2

Given a std::vector of strings, what is the best way of removing all elements starting from the end that are empty (equal to empty string or whitespace). The removal of elements should stop when a non-empty element is found.

My current method, (work in progress) is something like:

while (Vec.size() > 0 && (Vec.back().size() == 0 || is_whitespace(Vec.back()))
{
    Vec.pop_back();
}

where is_whitespace returns a bool stating if a string is whitespace or not

I suspect that my method will resize the vector at each iteration and that is suboptimal. Maybe with some algorithm it is possible to do in one step.

Input: { "A", "B", " ", "D", "E", " ", "", " " }

Desired Output: { "A", "B", " ", "D", "E" }

Baum mit Augen
  • 49,044
  • 25
  • 144
  • 182
Sturm
  • 3,968
  • 10
  • 48
  • 78

2 Answers2

4

As I did not find a good dupe on first glance, here is a simple solution:

// Helper function to see if string is all whitespace
// Can also be implemented as free-function for readablity and
// reusability of course
auto stringIsWhitespace = [](const auto &str)
{
    return std::all_of(
        begin(str), end(str), [](unsigned char c) { return std::isspace(c); });
};

// Find first non-whitespace string from the back
auto it = std::find_if_not(rbegin(Vec), rend(Vec), stringIsWhitespace);
// Erase from there to the end
Vec.erase(it.base(), end(Vec));

Note the unsigned in the lambda due to this gotcha.

Live example thanks to @Killzone Kid.

Baum mit Augen
  • 49,044
  • 25
  • 144
  • 182
  • This is definitely a more modern C++ solution, but note that it does require iterating through the whitespace elements twice. – Mike Borkland Apr 30 '18 at 14:11
  • 1
    @MikeBorkland But on the other hand, we use a bulk-delete operation over repeated pops.

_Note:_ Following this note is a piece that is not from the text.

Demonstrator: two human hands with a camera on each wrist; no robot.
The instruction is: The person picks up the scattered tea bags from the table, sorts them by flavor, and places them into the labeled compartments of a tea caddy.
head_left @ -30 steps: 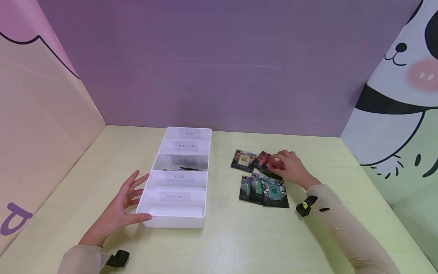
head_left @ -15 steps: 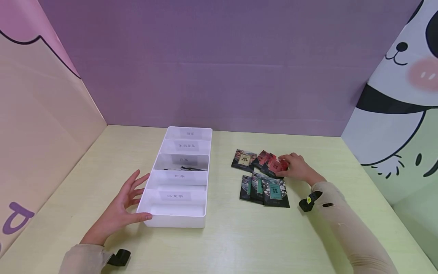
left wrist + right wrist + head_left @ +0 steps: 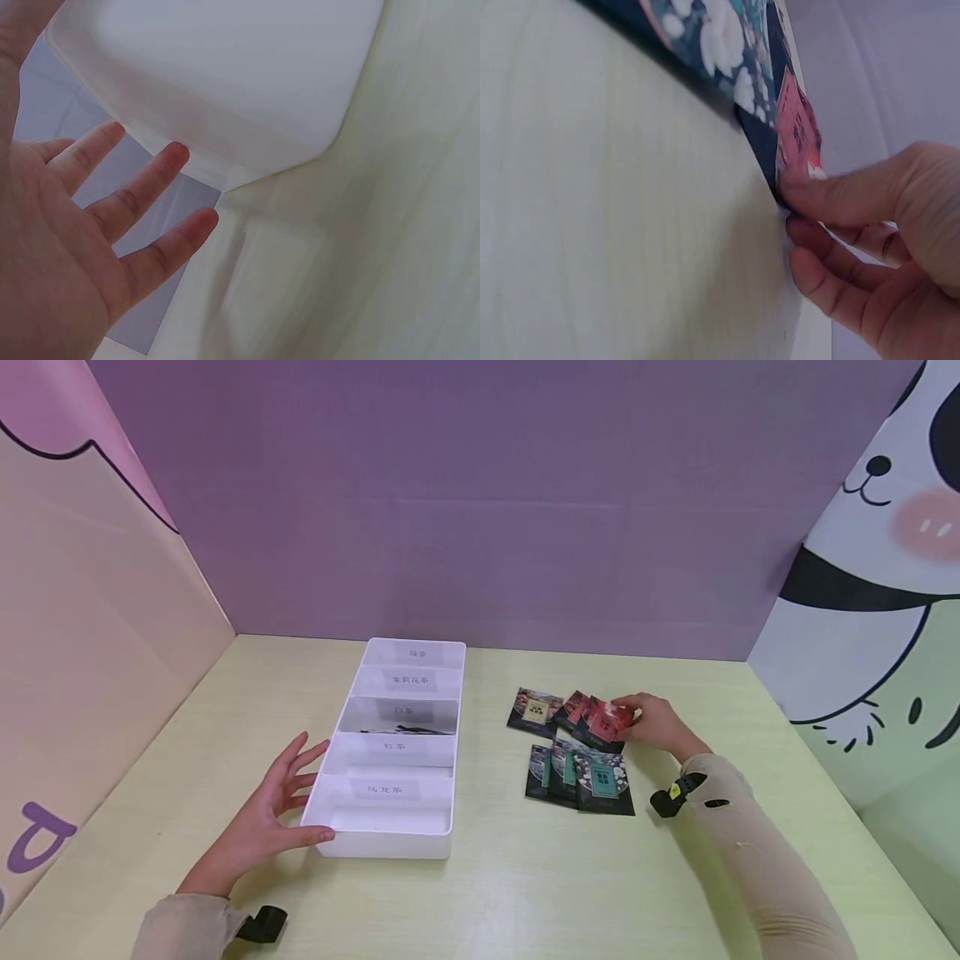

Especially for simple stuff as `char`, I'm very reluctant to believe there is a non-negligible performance difference without benchmarks. That second "iteration" can be implemented as assignment to the vector's size member – Baum mit Augen Apr 30 '18 at 14:13
  • Doesn't seem to work with vector of strings, which is as I understand OP's requirement – Killzone Kid Apr 30 '18 at 14:14
  • @KillzoneKid Ah right; his code tests chars not strings, went from there. Hang on, I'll fix it. Thanks. – Baum mit Augen Apr 30 '18 at 14:15
  • @BaummitAugen Apart from missing closing brace for lambda, it still doesn't seem to work :( https://ideone.com/GJ202T – Killzone Kid Apr 30 '18 at 14:23
  • You are probably right. I'd be interested to see how they performed against each other with a `vector` of, say, 1 million elements, with 500,000 "whitespace" strings on the end. – Mike Borkland Apr 30 '18 at 14:25
  • @KillzoneKid Right, messed up what we wanted to keep and what to delete, the `find_if` is obviously wrong and should be `find_if_not`. Or switch the logic in the predicate, either works. Thanks again; not my day it seems. – Baum mit Augen Apr 30 '18 at 14:27
  • @MikeBorkland Honestly, I wouldn't worry about it until I actually find it's a bottleneck in my real code. Clarity first, optimization later. – Baum mit Augen Apr 30 '18 at 14:31
  • @BaummitAugen No worries, scratched my head as well ;) Have an upvote – Killzone Kid Apr 30 '18 at 14:32
3

Here's a better way:

for (auto it = Vec.rbegin(); it != Vec.rend() && is_whitespace(*it); )
{
    it = Vec.erase(it);
}

It will start from the end and stop once non-whitespace has been encountered or the beginning of the vector is reached, whichever comes first. Note that I don't increment the iterator in the for loop.

Mike Borkland
  • 714
  • 1
  • 5
  • 12